Jackie Trad’s debt-reduction plan carries a 50 per cent risk it will drive the public service defined benefit super scheme into deficit.

Queensland Treasurer Jackie Trad. Picture: AAP
Queensland Treasurer Jackie Trad. Picture: AAP

Queensland Treasurer Jackie Trad’s debt-reduction plan carries a 50 per cent risk it will drive the state’s $90bn public service defined benefit superannuation scheme into deficit, potentially forcing the government to raid the budget to top it up.

Ms Trad last month revealed she would establish a Queensland future fund to help pay down the state’s soaring debt — forecast to hit $91.79bn by 2022-23 — by taking $5bn from the surplus of the bureaucrats’ defined benefit superannuation fund.

The money would be used to create a new debt offset account to be invested by the Queensland Investment Corporation.

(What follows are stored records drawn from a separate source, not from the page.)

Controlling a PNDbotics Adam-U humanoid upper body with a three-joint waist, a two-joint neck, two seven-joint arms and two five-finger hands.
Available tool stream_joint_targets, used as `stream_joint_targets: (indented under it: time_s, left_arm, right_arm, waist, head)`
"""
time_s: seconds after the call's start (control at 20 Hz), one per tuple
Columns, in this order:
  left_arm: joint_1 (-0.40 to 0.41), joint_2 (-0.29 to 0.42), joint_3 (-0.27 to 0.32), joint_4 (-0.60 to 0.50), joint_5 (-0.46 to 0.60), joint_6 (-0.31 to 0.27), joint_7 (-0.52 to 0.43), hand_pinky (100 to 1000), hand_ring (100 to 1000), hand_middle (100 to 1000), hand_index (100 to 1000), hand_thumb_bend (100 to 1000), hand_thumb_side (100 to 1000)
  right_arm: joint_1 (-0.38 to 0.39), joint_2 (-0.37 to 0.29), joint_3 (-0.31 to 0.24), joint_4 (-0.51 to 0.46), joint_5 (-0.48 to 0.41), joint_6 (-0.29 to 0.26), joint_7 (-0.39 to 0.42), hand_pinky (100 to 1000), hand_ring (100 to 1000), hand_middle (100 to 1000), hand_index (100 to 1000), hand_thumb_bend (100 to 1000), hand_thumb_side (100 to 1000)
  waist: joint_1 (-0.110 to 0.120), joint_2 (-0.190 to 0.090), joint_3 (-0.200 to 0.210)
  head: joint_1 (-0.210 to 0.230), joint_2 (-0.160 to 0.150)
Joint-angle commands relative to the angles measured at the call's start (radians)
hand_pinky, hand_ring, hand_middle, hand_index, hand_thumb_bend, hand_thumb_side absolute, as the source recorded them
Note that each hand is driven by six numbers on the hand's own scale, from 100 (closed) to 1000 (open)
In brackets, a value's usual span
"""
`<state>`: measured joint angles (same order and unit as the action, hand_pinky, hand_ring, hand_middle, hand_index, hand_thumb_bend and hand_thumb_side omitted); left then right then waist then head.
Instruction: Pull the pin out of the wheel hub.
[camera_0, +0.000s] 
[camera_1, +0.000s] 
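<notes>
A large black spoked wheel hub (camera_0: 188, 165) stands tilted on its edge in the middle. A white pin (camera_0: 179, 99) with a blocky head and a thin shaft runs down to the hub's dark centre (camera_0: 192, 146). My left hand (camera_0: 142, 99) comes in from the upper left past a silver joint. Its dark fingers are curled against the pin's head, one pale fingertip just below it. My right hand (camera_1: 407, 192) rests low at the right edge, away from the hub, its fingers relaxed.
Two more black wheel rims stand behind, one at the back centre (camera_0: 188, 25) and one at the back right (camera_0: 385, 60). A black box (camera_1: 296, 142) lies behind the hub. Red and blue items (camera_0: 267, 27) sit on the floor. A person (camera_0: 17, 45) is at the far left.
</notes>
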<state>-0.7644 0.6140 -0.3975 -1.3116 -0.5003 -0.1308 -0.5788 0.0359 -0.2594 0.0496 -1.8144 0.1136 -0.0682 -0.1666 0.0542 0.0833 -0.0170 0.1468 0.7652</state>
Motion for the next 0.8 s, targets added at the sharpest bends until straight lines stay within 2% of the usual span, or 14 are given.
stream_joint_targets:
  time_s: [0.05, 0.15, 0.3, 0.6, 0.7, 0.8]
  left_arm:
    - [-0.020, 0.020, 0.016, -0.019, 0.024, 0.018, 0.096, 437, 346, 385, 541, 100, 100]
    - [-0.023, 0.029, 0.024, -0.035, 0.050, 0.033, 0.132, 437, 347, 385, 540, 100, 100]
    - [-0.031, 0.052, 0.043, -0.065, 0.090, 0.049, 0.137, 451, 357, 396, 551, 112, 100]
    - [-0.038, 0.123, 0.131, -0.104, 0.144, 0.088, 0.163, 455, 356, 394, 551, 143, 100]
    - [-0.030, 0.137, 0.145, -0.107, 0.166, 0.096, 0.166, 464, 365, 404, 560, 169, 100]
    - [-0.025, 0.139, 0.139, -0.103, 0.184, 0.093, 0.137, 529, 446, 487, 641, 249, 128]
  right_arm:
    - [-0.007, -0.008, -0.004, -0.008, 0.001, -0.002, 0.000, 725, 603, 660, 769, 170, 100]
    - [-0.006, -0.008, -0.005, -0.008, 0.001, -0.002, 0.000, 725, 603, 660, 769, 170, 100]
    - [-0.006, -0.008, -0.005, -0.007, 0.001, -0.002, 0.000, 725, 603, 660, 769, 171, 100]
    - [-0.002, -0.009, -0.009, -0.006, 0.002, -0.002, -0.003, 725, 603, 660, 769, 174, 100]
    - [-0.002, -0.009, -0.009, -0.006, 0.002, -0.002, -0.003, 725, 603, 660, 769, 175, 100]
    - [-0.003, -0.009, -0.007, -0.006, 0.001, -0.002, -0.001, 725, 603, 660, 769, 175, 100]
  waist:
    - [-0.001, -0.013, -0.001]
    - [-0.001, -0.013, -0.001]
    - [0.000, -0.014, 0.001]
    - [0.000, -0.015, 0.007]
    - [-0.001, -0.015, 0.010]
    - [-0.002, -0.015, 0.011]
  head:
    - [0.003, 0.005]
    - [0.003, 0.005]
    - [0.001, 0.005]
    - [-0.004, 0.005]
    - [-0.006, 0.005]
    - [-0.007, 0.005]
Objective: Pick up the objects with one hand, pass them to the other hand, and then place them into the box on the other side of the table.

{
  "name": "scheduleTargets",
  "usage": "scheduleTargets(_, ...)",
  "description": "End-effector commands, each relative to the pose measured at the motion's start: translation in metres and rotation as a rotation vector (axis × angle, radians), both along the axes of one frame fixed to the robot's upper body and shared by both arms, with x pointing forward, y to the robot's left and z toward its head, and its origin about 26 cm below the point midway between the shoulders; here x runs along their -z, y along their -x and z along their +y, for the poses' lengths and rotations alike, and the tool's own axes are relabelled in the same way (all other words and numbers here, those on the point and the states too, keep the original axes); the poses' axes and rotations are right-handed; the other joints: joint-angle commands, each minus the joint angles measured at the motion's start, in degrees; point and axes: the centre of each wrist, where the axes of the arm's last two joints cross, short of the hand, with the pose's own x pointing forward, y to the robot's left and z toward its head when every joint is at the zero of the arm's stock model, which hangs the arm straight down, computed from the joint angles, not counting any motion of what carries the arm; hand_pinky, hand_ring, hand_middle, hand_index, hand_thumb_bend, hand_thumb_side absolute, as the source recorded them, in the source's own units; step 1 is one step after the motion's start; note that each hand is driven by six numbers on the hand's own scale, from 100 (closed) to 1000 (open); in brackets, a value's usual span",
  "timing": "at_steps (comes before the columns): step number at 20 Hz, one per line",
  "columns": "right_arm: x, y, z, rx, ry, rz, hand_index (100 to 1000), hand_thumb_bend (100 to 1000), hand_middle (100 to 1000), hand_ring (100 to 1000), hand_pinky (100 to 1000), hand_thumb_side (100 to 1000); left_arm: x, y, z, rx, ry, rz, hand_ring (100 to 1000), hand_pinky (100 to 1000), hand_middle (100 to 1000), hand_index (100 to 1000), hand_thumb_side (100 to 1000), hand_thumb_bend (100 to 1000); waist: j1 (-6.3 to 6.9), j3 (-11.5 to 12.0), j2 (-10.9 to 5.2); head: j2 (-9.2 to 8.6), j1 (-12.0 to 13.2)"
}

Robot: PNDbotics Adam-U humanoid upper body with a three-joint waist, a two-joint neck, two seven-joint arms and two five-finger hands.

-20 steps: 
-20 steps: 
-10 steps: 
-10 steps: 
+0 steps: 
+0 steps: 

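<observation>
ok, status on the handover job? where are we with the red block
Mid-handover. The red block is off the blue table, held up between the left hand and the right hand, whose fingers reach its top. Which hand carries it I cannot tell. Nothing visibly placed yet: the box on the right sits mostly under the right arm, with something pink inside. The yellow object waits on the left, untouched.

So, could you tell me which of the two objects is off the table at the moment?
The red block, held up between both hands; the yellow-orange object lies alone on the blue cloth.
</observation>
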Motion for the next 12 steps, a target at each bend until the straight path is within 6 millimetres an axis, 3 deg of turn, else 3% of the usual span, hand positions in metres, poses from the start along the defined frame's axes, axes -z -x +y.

But independent advice from State Actuary Wayne Cannon has revealed the risks of Ms Trad’s policy to the state’s $90bn public service defined benefit scheme, the only fund of its kind in the ­nation to be fully funded.

Ms Trad’s $5bn future fund will be made up of $3bn from the current defined benefit fund surplus of $7.4bn and $2bn that former treasurer Curtis Pitt promised to take to pay down debt in the 2016 budget, but which was never used.

Mr Cannon’s actuarial investigation — prepared before Ms Trad’s policy was announced — predicts that if an additional $3bn is repatriated there is a 53 per cent chance the defined benefit fund will fall into deficit in 2023. If $5.2bn is taken, the risk rises to 72 per cent.

The calculations are based on a “stochastic” or random variation in forecast investment and inflation outcomes.

The actuary’s report also contains another scenario — based on fixed assumptions such as public service salary growth being limited to 2.5 per cent per annum and long-term investment returns of 3.75 per cent per annum — in which $3bn can be taken and the fund does not fall into deficit.

Even if the fund slips into deficit, the superannuation payouts of the scheme’s 68,000 public servant members will not be affected because they are guaranteed.

That means the government is required under legislation to fully fund the scheme, so would have to top it up.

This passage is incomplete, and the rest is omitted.